◆ Problem: Find how many lines in this data contain the string "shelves". Respond with only that number.

(Given data begins)

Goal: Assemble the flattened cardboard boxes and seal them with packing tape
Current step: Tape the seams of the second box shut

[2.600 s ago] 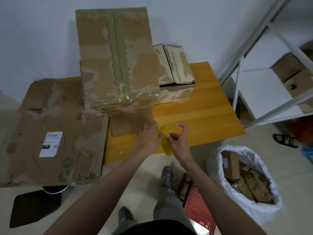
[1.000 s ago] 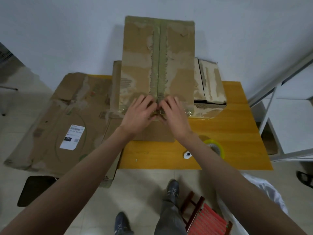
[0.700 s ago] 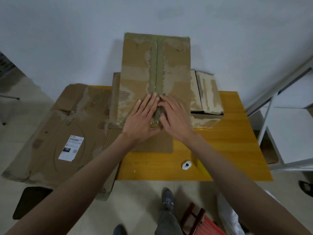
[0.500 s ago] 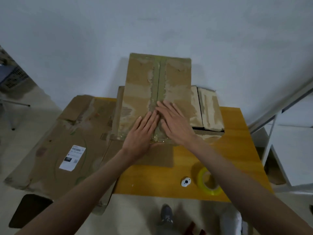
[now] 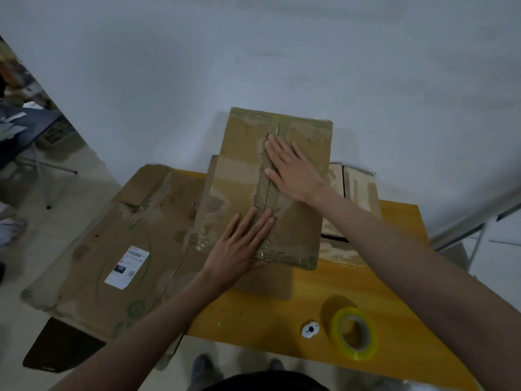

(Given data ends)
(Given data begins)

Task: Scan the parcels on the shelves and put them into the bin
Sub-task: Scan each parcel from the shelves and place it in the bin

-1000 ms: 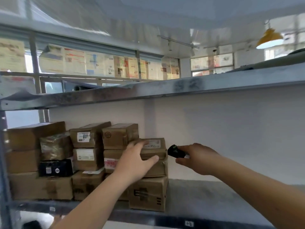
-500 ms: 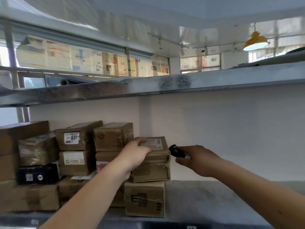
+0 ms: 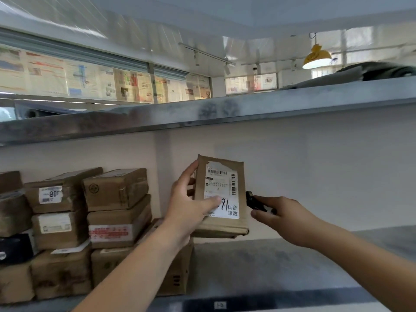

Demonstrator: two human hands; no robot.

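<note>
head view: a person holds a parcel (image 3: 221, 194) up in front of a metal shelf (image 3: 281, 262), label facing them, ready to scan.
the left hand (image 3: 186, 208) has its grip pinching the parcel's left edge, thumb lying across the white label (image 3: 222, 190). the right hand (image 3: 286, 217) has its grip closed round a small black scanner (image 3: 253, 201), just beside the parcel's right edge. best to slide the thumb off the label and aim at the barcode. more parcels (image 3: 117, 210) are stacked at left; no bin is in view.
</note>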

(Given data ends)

◆ Written response: 2